● **WHAT TO PRODUCE**
Whatever appears in the records apart from pictures must be reproduced exactly.

● **Recorded data**
########################################
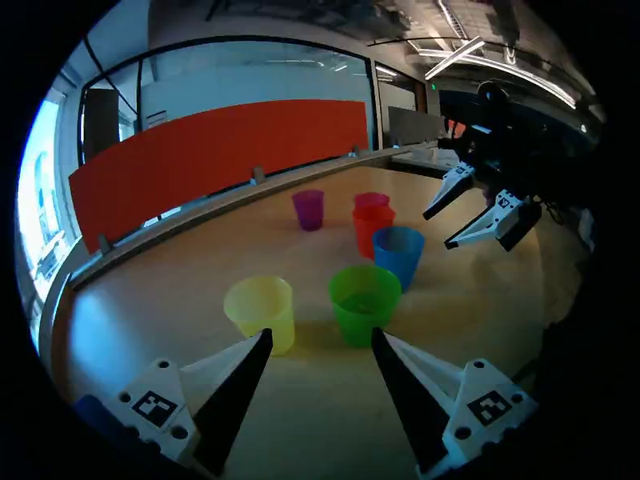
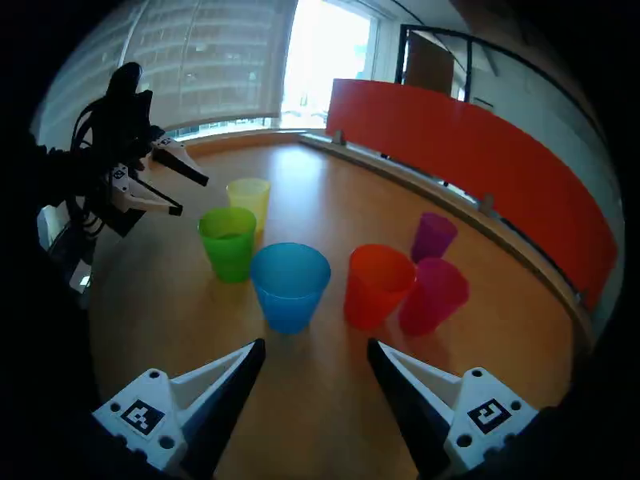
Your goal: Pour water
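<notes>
Cups in six colours stand upright and open-mouthed on a wooden table (image 1: 160, 296), loosely grouped near its middle. Seen from the left gripper view, the yellow cup (image 1: 260, 308) and the green cup (image 1: 365, 300) are nearest, side by side with a gap between them. The blue cup (image 1: 398, 252) sits close beside the green one on its far side. Beyond it comes the orange cup (image 1: 373, 226), with the pink cup (image 1: 371, 198) right behind it, and the purple cup (image 1: 309, 209) stands a little apart, toward the red partition (image 1: 216, 152) along the table's far edge. The green cup has a darker patch at its bottom; whether that is water cannot be told.

The left gripper (image 1: 321, 334) hovers over the table just short of the yellow and green cups, its jaws spread wide and gripping nothing. The right gripper (image 1: 438, 231) is held in the air on the opposite side of the group, nearest the blue and orange cups, jaws likewise spread and empty. Large windows (image 2: 208, 64) with blinds line the wall behind the left gripper in the right gripper view.
</notes>
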The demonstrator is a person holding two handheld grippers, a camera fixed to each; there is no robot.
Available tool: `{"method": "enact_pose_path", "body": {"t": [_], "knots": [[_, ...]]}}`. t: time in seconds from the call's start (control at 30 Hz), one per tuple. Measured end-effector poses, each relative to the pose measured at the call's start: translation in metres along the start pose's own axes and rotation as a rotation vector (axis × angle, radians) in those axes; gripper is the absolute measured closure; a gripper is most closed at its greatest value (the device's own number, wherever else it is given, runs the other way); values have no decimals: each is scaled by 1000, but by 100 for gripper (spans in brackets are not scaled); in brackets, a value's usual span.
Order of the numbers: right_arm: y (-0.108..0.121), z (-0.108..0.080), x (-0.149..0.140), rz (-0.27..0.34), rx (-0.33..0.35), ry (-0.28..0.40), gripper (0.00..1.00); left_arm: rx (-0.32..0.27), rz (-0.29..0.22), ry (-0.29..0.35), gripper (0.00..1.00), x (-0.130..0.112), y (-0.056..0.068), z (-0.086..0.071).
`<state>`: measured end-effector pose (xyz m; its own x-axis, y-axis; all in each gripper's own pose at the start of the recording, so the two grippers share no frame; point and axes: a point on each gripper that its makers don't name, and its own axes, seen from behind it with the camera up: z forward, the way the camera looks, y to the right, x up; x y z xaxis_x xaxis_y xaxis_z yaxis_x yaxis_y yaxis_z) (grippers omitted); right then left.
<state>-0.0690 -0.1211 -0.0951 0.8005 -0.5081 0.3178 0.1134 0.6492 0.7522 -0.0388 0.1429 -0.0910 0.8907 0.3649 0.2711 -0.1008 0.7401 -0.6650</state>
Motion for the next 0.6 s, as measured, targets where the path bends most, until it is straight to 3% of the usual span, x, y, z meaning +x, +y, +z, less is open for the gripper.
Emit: {"method": "enact_pose_path", "body": {"t": [0.17,0.47,0.6], "knots": [[15,-9,6,34,-62,46,1,79,-20,34,9,4,-20,-12],[50,-26,22,118,-194,148,2,250,-127,104,9,5,-66,-35],[70,-33,34,137,-281,204,2,311,-146,149,9,13,-82,-46]]}}
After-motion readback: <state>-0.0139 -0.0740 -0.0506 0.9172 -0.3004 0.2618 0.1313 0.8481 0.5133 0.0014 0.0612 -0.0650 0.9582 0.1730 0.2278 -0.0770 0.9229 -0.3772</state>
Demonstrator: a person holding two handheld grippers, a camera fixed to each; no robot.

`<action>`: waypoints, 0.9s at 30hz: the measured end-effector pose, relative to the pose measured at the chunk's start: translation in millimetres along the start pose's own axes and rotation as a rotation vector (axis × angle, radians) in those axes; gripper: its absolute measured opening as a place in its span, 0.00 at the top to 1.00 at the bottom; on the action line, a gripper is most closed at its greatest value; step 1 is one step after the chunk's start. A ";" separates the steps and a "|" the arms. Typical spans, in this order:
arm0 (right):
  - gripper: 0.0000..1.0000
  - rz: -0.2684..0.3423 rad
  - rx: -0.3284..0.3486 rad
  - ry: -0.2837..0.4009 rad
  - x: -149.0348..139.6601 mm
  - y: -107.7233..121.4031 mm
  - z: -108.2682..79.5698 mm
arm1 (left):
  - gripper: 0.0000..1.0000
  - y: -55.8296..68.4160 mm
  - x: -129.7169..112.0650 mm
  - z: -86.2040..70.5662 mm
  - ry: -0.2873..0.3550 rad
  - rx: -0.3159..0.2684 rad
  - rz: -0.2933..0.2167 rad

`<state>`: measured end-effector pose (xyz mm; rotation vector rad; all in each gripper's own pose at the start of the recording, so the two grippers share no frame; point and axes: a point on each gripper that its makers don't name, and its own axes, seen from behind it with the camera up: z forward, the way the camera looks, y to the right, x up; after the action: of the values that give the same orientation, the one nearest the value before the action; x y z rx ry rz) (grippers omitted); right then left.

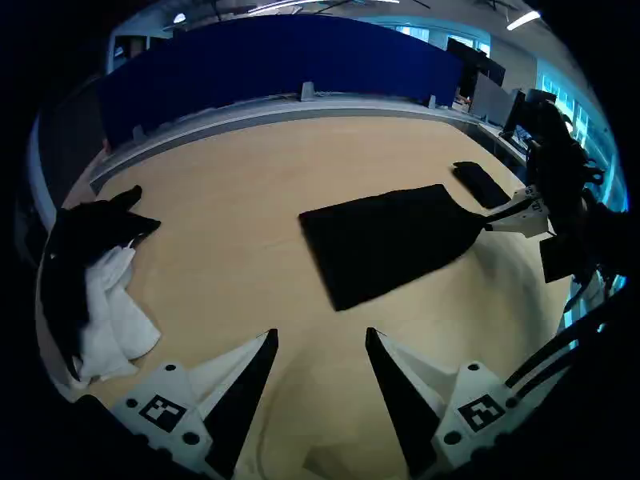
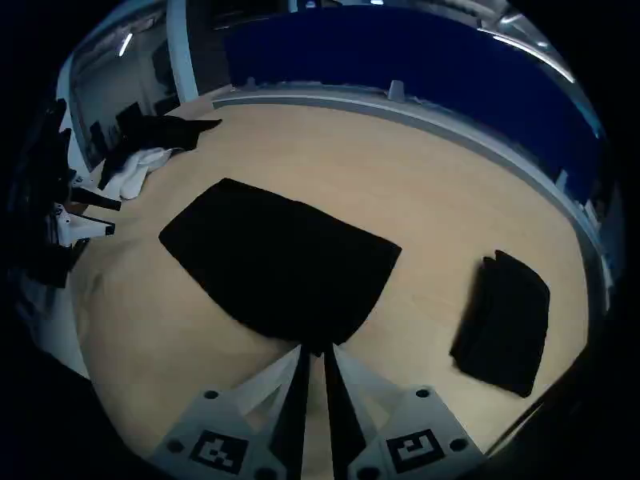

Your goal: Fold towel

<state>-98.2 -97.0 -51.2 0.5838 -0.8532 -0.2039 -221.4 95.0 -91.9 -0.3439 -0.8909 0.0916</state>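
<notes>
With the black towel (image 2: 280, 264) flat on the counter (image 2: 448, 184) near the folded stack (image 2: 504, 320), the right tool (image 2: 316, 352) clamped on its stack-side corner and the left tool (image 1: 320, 332) apart, farther from the stack, I'd grip a matching corner before lifting evenly.
</notes>
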 end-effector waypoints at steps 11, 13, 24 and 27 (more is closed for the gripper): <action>0.88 -0.068 -0.006 -0.014 17.4 -5.0 -1.0 | 0.20 -24.4 -10.4 -48.2 0.042 0.052 -0.091; 0.88 -0.071 -0.008 -0.016 18.6 -5.7 -0.9 | 0.20 -27.0 -10.5 -51.1 0.050 0.057 -0.097; 0.89 -0.083 -0.023 -0.025 21.6 -5.3 -3.1 | 0.20 -27.9 -15.7 -58.2 0.062 0.051 -0.098; 0.89 -0.092 -0.035 -0.022 26.1 -3.4 -4.5 | 0.20 -28.7 -17.0 -60.1 0.063 0.051 -0.099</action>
<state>-77.6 -108.2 -38.4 0.5896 -0.8430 -0.3087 -187.3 48.8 -129.8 -0.2530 -0.8403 0.0123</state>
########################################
● **WRITTEN SOLUTION**
Your goal: Pour water
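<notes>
Cups in six colours stand upright and open-mouthed on a wooden table (image 1: 160, 296), loosely grouped near its middle. Seen from the left gripper view, the yellow cup (image 1: 260, 308) and the green cup (image 1: 365, 300) are nearest, side by side with a gap between them. The blue cup (image 1: 398, 252) sits close beside the green one on its far side. Beyond it comes the orange cup (image 1: 373, 226), with the pink cup (image 1: 371, 198) right behind it, and the purple cup (image 1: 309, 209) stands a little apart, toward the red partition (image 1: 216, 152) along the table's far edge. The green cup has a darker patch at its bottom; whether that is water cannot be told.

The left gripper (image 1: 321, 334) hovers over the table just short of the yellow and green cups, its jaws spread wide and gripping nothing. The right gripper (image 1: 438, 231) is held in the air on the opposite side of the group, nearest the blue and orange cups, jaws likewise spread and empty. Large windows (image 2: 208, 64) with blinds line the wall behind the left gripper in the right gripper view.
</notes>
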The demonstrator is a person holding two handheld grippers, a camera fixed to each; there is no robot.
Available tool: `{"method": "enact_pose_path", "body": {"t": [_], "knots": [[_, ...]]}}`. t: time in seconds from the call's start (control at 30 Hz), one per tuple. Measured end-effector poses, each relative to the pose measured at the call's start: translation in metres along the start pose's own axes and rotation as a rotation vector (axis × angle, radians) in those axes; gripper is the absolute measured closure; a gripper is most closed at its greatest value (the device's own number, wherever else it is given, runs the other way); values have no decimals: each is scaled by 1000, but by 100 for gripper (spans in brackets are not scaled); in brackets, a value's usual span.
Order of the numbers: right_arm: y (-0.108..0.121), z (-0.108..0.080), x (-0.149..0.140), rz (-0.27..0.34), rx (-0.33..0.35), ry (-0.28..0.40), gripper (0.00..1.00); left_arm: rx (-0.32..0.27), rz (-0.29..0.22), ry (-0.29..0.35), gripper (0.00..1.00), x (-0.130..0.112), y (-0.056..0.068), z (-0.086..0.071).
`<state>`: measured end-effector pose (xyz m; its own x-axis, y-axis; all in each gripper's own pose at the start of the recording, so the two grippers share no frame; point and axes: a point on each gripper that its makers don't name, and its own axes, seen from behind it with the camera up: z forward, the way the camera looks, y to the right, x up; x y z xaxis_x xaxis_y xaxis_z yaxis_x yaxis_y yaxis_z) (grippers omitted); right then left.
<state>-0.0690 -0.1211 -0.0951 0.8005 -0.5081 0.3178 0.1134 0.6492 0.7522 -0.0388 0.1429 -0.0910 0.8907 0.3649 0.2711 -0.1008 0.7401 -0.6650</state>
Motion for the next 0.6 s, as measured, targets where the path bends most, until it is straight to 3% of the usual span, x, y, z meaning +x, +y, +z, less is open for the gripper.
Emit: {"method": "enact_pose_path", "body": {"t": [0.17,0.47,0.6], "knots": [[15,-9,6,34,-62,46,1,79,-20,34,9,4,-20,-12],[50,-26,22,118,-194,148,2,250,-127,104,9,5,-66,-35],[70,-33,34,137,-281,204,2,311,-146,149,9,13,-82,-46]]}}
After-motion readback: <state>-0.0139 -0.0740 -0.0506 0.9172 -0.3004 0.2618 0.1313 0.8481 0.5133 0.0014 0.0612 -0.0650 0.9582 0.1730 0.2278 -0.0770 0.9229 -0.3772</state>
Demonstrator: a person holding two handheld grippers, a camera fixed to each; no robot.

`<action>`: waypoints, 0.9s at 30hz: the measured end-effector pose, relative to the pose measured at the chunk's start: translation in millimetres along the start pose's own axes and rotation as a rotation vector (axis × angle, radians) in those axes; gripper: its absolute measured opening as a place in its span, 0.00 at the top to 1.00 at the bottom; on the action line, a gripper is most closed at its greatest value; step 1 is one step after the chunk's start. A ";" separates the steps and a "|" the arms. Typical spans, in this order:
arm0 (right):
  - gripper: 0.0000..1.0000
  - rz: -0.2684..0.3423 rad
  - rx: -0.3284..0.3486 rad
  - ry: -0.2837..0.4009 rad
  - x: -149.0348..139.6601 mm
  - y: -107.7233..121.4031 mm
  - z: -108.2682..79.5698 mm
arm1 (left):
  - gripper: 0.0000..1.0000
  - y: -55.8296..68.4160 mm
  - x: -129.7169..112.0650 mm
  - z: -86.2040..70.5662 mm
  - ry: -0.2873..0.3550 rad
  - rx: -0.3159..0.2684 rad
  - rz: -0.2933..0.2167 rad

`<state>`: measured end-effector pose (xyz mm; rotation vector rad; all in each gripper's own pose at the start of the recording, so the two grippers share no frame; point and axes: a point on each gripper that its makers don't name, and its own axes, seen from behind it with the camera up: z forward, the way the camera looks, y to the right, x up; after the action: of the values that give the same orientation, the one nearest the value before the action; x y z rx ry rz) (grippers omitted); right then left.


Your goal: Fold towel

<state>-98.2 -97.0 -51.2 0.5838 -0.8532 -0.2039 -221.4 95.0 -91.9 -0.3439 -0.8909 0.0916</state>
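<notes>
With the black towel (image 2: 280, 264) flat on the counter (image 2: 448, 184) near the folded stack (image 2: 504, 320), the right tool (image 2: 316, 352) clamped on its stack-side corner and the left tool (image 1: 320, 332) apart, farther from the stack, I'd grip a matching corner before lifting evenly.
</notes>
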 end-effector waypoints at steps 11, 13, 24 and 27 (more is closed for the gripper): <action>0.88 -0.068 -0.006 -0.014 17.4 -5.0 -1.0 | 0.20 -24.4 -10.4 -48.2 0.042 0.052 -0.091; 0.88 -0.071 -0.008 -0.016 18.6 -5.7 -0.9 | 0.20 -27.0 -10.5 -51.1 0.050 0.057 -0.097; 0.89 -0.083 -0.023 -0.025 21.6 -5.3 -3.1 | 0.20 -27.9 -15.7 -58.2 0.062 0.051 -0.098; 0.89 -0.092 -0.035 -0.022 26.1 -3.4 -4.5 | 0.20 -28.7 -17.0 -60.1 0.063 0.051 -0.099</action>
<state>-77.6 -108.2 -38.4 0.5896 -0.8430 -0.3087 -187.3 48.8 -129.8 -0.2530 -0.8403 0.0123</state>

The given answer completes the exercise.